SUMMARY OF THE INVENTION
[0009] Accordingly, the present invention has been made keeping in
mind the above problems occurring in the prior art, and an object
of the present invention is to provide an apparatus and method that
generate a trigger signal at a suitable location by analyzing the
data of a smart card cryptographic module in real time.
[0010] In accordance with an aspect of the present invention to
accomplish the above object, there is provided a trigger signal
generation method, including monitoring a data input/output signal
of a cryptographic module in real time; analyzing a preset section
in the data input/output signal; and generating a reference signal
using the data input/output signal and a signal obtained from
results of analysis of the preset section, and generating a trigger
signal using the reference signal.
[0011] Monitoring the data input/output signal may be configured
such that the data input/output signal includes a first signal
having a head of an Application Data Unit (APDU), which is a signal
indicating that data is input to the cryptographic module, and an
acknowledgement (ACK) signal for data output, a second signal
indicating that plaintext data to be encrypted is input to the
cryptographic module, and a third signal indicating that a data
output signal is output from the cryptographic module.
[0012] Generating the trigger signal may include checking, in real
time, input of data of a head corresponding to the signal obtained
from the results of analysis of the preset section, setting the
reference signal from "1" to "0" if the data of the head is input,
and resetting the reference signal to "1" if input of the data of
the head has been completed and an ACK signal for data output is
maintained fora predetermined period of time.
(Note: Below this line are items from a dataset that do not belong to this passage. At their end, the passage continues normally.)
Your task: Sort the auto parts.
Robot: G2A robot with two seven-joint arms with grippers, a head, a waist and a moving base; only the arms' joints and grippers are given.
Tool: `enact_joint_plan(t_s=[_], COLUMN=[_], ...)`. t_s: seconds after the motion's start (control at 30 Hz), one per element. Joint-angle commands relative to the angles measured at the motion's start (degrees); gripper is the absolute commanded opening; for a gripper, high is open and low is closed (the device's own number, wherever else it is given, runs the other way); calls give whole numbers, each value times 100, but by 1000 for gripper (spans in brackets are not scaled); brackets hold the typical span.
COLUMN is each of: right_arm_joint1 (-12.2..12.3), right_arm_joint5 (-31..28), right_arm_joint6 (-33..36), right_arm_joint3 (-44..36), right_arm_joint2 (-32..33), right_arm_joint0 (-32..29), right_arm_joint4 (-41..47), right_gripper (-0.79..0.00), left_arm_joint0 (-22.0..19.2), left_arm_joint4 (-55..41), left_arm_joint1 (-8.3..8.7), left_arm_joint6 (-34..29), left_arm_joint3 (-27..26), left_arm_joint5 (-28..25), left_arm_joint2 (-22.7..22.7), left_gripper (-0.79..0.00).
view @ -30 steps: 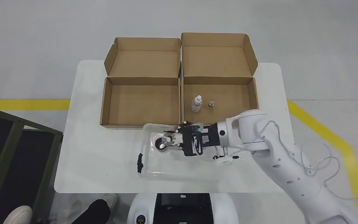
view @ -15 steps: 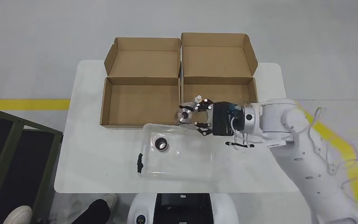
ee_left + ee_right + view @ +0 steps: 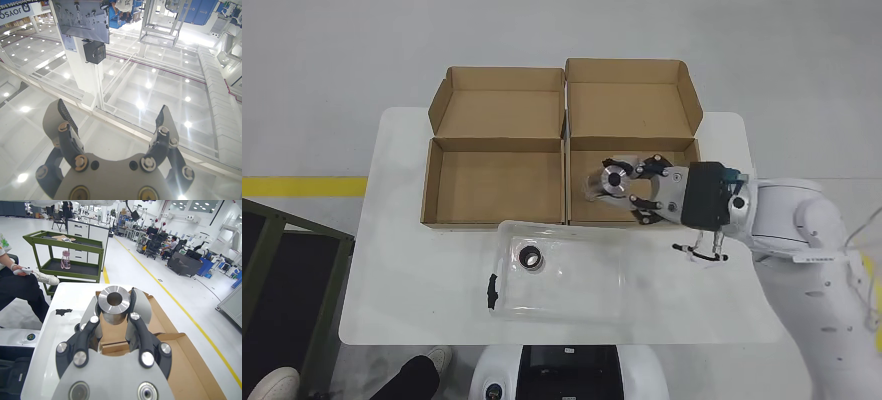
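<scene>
One metal sleeve was pinched between the fingers of the right gripper, its bore facing up, so its long axis stood roughly upright. It hung over the right-hand cardboard box, close to the wall beside the left box. The place to set it down, I judged, lay straight below. A dark ring lay in the clear tray nearer the robot. The left gripper, spread and holding nothing, pointed at the ceiling.
</scene>
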Motion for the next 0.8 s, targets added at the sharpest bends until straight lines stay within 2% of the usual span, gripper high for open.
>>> enact_joint_plan(t_s=[0.0,0.47,0.77], right_arm_joint1=[17,83,61], right_arm_joint5=[-26,40,52], right_arm_joint6=[-70,-360,-241], right_arm_joint3=[3,-111,54], right_arm_joint2=[132,598,223], right_arm_joint0=[-48,-217,-25], right_arm_joint4=[27,9,-110], right_gripper=[-785,-785,-785], left_arm_joint0=[0,0,0], left_arm_joint4=[0,0,0], left_arm_joint1=[0,0,0], left_arm_joint6=[0,0,0], left_arm_joint3=[0,0,0], left_arm_joint5=[0,0,0], left_arm_joint2=[0,0,0], left_gripper=[0,0,0])
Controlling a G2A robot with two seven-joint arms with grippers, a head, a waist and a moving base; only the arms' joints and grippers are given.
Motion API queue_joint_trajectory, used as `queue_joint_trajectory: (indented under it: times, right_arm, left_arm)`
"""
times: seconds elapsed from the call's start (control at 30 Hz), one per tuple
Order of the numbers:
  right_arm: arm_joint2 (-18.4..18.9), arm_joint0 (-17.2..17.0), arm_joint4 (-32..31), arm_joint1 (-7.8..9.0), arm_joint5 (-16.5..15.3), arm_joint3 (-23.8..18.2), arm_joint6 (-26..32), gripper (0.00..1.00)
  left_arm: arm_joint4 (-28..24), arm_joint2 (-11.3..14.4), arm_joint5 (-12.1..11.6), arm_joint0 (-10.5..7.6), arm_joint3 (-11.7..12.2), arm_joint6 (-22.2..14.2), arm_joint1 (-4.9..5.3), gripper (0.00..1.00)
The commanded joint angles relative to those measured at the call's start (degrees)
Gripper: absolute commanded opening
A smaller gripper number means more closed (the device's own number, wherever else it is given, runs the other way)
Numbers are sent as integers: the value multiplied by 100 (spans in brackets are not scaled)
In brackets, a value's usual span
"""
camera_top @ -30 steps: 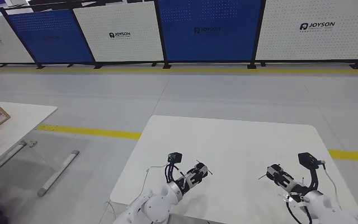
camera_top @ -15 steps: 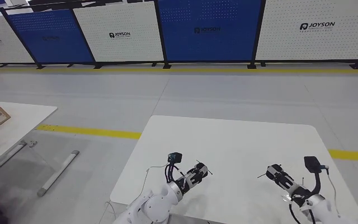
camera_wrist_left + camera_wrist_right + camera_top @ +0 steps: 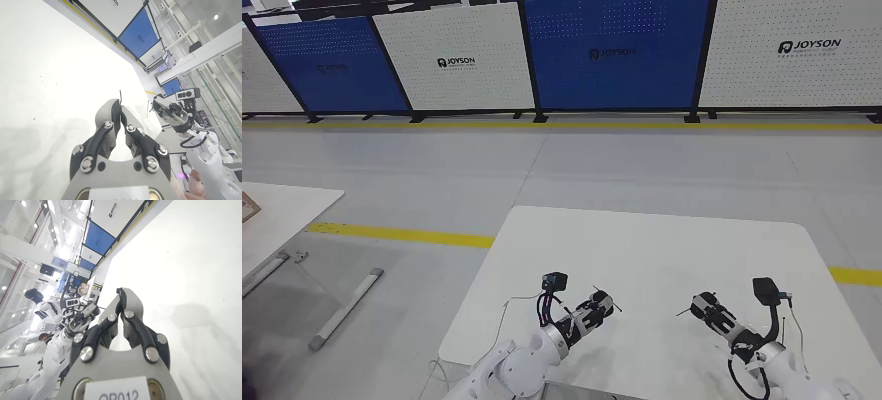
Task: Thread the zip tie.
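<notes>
My left gripper (image 3: 120, 107) is shut on a thin black zip tie (image 3: 120, 96), whose tip pokes out past the fingertips. From above, this gripper (image 3: 600, 302) hovers over the near left part of the white table (image 3: 662, 245), and the zip tie (image 3: 615, 306) points to the right. My right gripper (image 3: 121, 293) is shut on a second short black tie piece (image 3: 118, 290). It sits to the right of the left one (image 3: 702, 304), with its thin black strip (image 3: 683, 312) pointing left. A gap of bare table separates the two grippers.
The white table's front edge (image 3: 542, 368) lies just below both grippers. Its far half is bare. A second white table (image 3: 282, 205) stands off to the left across the floor.
My right gripper has moved left across the table toward the left gripper, narrowing the gap. The left gripper has stayed put, still shut on its zip tie.
</notes>
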Motion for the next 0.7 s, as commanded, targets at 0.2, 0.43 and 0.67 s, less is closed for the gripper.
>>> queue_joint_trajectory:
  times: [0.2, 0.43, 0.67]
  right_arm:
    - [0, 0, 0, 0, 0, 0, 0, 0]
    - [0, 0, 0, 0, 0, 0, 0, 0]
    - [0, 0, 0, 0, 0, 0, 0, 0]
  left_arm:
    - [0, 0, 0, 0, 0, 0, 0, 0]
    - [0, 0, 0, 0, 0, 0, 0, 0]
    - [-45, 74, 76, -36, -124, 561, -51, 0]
[0013] The reference signal may be set from "1" to "0" if plaintext
data corresponding to subsequent data of the head is input, and is
reset to "1" if a data output signal of the cryptographic module is
maintained for a predetermined period of time.
[0014] Generating the trigger signal may include generating a
signal, having a component opposite to that of a section
corresponding to plaintext data of the reference signal, as the
trigger signal.
[0015] In accordance with another aspect of the present invention
to accomplish the above object, there is provided a trigger signal
generation apparatus, including a monitoring unit for monitoring a
data input/output signal of a cryptographic module in real time; an
analysis unit for analyzing a preset section in the data
input/output signal; and a generation unit for generating a
reference signal using the data input/output signal and a signal
obtained from results of analysis of the preset section, and
generating a trigger signal using the reference signal.
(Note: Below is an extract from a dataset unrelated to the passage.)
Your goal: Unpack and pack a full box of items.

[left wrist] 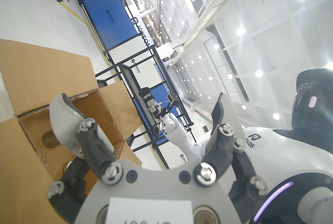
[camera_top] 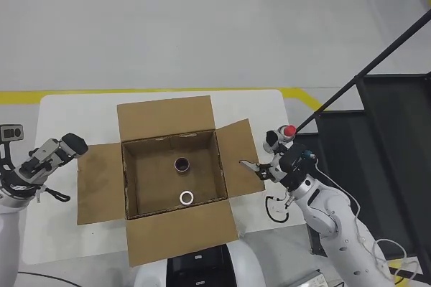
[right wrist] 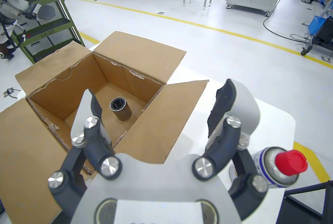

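While the left gripper (camera_top: pixel 75 142) and right gripper (camera_top: pixel 247 166) hang empty, jaws apart, unpacking seems midway — next, one must dip into the box (camera_top: pixel 165 115) for the dark canister (camera_top: pixel 182 165).

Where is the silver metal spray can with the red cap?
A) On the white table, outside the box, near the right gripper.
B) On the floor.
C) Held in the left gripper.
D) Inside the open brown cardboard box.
A: the silver spray can with the red cap sits on the white table beside the brown cardboard box, close to the right gripper.
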You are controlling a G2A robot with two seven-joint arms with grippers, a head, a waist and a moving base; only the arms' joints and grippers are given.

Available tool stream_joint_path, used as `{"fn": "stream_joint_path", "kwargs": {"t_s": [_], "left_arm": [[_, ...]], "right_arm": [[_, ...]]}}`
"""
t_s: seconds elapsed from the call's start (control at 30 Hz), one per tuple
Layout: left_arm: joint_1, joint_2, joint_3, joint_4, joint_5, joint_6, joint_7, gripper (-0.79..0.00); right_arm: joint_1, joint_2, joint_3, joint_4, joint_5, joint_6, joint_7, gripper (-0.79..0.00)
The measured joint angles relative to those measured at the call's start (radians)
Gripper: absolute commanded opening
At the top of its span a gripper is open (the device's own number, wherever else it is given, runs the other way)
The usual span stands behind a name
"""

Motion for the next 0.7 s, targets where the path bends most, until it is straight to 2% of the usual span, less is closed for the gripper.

[0016] The data input/output signal may include a first signal
having a head of an Application Data Unit (APDU), which is a signal
indicating that data is input to the cryptographic module, and an
acknowledgement (ACK) signal for data output, a second signal
indicating that plaintext data to be encrypted is input to the
cryptographic module, and a third signal indicating that a data
output signal is output from the cryptographic module.
[0017] The analysis unit may be configured to analyze a section
ranging from a time at which plaintext data is input to the
cryptographic module to a time immediately before a data output
signal is output from the cryptographic module.
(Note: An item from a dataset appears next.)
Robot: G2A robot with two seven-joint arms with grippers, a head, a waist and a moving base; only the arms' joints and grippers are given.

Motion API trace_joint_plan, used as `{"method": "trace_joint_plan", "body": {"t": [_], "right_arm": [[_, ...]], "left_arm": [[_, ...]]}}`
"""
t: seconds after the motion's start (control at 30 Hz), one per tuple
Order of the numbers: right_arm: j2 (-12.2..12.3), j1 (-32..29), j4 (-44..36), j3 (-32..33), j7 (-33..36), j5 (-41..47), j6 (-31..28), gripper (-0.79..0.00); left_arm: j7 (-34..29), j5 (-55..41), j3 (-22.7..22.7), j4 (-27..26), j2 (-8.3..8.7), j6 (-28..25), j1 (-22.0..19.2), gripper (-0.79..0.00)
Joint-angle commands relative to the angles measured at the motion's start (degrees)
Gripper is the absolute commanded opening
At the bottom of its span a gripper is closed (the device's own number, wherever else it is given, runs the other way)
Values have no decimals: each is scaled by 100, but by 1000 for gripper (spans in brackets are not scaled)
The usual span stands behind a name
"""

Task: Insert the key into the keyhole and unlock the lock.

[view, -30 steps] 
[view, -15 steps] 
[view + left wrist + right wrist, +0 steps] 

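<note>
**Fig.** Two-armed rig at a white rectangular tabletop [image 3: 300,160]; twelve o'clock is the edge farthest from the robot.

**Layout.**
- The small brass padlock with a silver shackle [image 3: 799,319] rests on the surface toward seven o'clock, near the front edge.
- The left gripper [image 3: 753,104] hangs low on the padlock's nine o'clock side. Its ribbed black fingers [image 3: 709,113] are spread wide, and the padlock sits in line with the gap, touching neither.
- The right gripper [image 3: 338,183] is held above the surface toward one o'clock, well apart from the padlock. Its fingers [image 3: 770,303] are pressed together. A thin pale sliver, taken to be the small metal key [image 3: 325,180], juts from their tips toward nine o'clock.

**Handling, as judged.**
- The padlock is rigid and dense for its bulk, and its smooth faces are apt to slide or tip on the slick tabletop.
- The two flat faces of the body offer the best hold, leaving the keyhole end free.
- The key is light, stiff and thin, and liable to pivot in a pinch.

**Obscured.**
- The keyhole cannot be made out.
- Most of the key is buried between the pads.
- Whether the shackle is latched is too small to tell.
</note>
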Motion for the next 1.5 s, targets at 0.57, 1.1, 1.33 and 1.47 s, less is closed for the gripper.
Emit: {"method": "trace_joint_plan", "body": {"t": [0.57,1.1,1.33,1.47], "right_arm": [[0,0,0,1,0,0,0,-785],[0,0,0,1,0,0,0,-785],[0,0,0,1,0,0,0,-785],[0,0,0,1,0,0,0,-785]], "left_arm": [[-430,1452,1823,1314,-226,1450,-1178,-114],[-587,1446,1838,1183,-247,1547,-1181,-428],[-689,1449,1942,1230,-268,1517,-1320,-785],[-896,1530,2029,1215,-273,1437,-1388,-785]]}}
[0018] The generation unit may be configured to check, in real
time, input of data of a head corresponding to the signal obtained
from the results of analysis of the preset section, set the
reference signal from "1" to "0" if the data of the head is input,
and reset the reference signal to "1" if input of the data of the
head has been completed and an ACK signal for data output is
maintained for a predetermined period of time.
[0019] The reference signal may be set from "1" to "0" if plaintext
data corresponding to subsequent data of the head is input, and may
be reset to "1" if a data output signal of the cryptographic module
is maintained for a predetermined period of time.
[0020] The generation unit may generate a signal, having a
component opposite to that of a section corresponding to plaintext
data of the reference signal, as the trigger signal.
BRIEF DESCRIPTION OF THE DRAWINGS
[0021] The above and other objects, features and advantages of the
present invention will be more clearly understood from the
following detailed description taken in conjunction with the
accompanying drawings, in which:
[0022] FIG. 1 is a configuration diagram schematically showing a
trigger signal generation apparatus according to an embodiment of
the present invention;
[0023] FIG. 2 is a reference diagram showing the data input/output
of a smart card cryptographic module according to an embodiment of
the present invention;
[0024] FIG. 3 is a diagram showing the data input/output signal of
a smart card cryptographic module according to an embodiment of the
present invention;
[0025] FIG. 4 is a diagram showing the data input signal of a smart
card cryptographic module according to an embodiment of the present
invention;
[0026] FIG. 5 is a diagram showing a signal generated based on a
data input/output signal and a data input signal according to an
embodiment of the present invention;
[0027] FIG. 6 is a diagram showing a trigger signal generated by a
trigger signal generation apparatus according to an embodiment of
the present invention; and
[0028] FIG. 7 is a flowchart showing a trigger signal generation
method according to an embodiment of the present invention.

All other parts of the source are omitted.